I’m a cashier at a big box store that sells groceries. It’s evening and a grocery employee is currently out on the floor tossing out-of-date food into a rolling trash bin.

A customer comes up to my register with a package of steak that has been slightly marked down.

Customer: “I took this out of a trash can, but there is nothing wrong with it.”

Me: “Ma’am, I cannot sell you food you took out of a trash can. It’s not safe to consume if it was tossed in the garbage.”

Customer: “It’s fine.”

I talk to a supervisor a few feet away and explain the situation.

Supervisor: “Excuse me?”

Me: “Yeah.”

We both return to my register.

Supervisor: “Ma’am, we cannot sell you food that was thrown away for a reason. You could get sick and then we’d be liable.”

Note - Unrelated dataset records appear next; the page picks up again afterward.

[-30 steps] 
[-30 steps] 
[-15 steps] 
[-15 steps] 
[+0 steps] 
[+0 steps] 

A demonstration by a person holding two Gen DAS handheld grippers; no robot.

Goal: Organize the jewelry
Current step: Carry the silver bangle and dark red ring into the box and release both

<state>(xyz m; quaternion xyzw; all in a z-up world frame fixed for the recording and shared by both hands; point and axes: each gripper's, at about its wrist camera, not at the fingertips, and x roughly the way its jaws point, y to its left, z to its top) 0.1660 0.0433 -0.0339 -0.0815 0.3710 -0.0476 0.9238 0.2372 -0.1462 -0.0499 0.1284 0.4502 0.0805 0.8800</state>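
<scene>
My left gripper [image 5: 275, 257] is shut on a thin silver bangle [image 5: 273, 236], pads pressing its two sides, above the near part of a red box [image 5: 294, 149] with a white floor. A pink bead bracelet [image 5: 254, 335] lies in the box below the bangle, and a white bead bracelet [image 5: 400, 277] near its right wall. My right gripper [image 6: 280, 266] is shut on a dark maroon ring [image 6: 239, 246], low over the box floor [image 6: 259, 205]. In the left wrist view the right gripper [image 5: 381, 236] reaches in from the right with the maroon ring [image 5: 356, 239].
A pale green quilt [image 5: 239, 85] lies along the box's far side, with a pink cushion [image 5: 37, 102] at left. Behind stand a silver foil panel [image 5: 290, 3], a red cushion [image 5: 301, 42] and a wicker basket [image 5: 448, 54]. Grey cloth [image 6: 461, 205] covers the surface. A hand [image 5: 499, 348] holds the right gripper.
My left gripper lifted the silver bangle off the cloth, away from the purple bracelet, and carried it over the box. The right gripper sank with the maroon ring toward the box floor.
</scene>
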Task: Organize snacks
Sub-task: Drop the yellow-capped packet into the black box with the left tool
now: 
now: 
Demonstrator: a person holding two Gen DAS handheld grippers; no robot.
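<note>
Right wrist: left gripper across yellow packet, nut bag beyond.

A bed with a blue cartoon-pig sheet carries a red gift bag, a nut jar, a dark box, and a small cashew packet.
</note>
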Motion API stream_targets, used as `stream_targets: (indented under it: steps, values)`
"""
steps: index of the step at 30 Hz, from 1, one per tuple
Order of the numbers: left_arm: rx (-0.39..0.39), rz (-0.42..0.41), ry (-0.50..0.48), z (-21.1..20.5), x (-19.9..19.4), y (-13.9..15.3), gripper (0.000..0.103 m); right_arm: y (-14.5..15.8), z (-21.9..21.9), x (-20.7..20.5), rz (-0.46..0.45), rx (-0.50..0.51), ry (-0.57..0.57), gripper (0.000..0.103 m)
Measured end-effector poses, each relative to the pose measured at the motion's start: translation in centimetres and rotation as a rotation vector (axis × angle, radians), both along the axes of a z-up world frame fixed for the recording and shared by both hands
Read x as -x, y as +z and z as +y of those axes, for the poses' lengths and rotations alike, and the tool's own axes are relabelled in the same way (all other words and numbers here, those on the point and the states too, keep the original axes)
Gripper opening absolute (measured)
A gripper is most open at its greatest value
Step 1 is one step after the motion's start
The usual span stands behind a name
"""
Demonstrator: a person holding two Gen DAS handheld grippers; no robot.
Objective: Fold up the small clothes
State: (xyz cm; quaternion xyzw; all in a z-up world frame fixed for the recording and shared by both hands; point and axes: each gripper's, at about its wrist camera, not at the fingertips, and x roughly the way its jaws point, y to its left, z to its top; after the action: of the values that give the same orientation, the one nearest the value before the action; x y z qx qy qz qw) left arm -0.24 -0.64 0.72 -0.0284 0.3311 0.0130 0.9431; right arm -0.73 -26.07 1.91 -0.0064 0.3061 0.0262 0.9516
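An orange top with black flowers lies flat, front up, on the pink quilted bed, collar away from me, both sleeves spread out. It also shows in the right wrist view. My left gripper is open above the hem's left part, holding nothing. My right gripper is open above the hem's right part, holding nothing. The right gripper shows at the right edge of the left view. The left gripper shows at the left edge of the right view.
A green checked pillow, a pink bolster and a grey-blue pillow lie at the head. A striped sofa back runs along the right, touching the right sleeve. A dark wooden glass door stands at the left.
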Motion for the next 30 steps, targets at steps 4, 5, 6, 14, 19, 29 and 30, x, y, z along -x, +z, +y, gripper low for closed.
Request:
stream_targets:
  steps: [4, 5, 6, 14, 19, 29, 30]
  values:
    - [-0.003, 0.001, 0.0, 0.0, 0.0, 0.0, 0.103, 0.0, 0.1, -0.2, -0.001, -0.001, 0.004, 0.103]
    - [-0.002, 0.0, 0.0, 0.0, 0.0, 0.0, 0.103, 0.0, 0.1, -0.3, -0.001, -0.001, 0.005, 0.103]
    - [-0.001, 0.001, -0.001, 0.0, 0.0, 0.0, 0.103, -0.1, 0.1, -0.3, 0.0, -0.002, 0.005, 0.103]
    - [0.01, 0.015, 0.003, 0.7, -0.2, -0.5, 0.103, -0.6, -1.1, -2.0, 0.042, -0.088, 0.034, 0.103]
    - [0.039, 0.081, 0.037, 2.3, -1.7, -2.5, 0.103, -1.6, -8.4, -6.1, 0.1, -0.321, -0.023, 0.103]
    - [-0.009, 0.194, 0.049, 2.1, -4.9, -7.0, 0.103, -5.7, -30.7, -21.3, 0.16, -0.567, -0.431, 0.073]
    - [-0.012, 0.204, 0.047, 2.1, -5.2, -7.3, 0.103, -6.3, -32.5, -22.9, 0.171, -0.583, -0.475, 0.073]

Customer: “Well, I take responsibility for whatever happens. I want that steak.”

Supervisor: “Ma’am, we will get you another steak and sell it to you for the same price as the one you found.”

Customer: “I don’t want another one. I want that steak.”

The supervisor confiscates and removes the steak. The customer pays for the rest of her items and leaves. Then, the supervisor calls the grocery employee over the radio.

Supervisor: “Please remove any trash cans remaining on the sales floor ASAP!”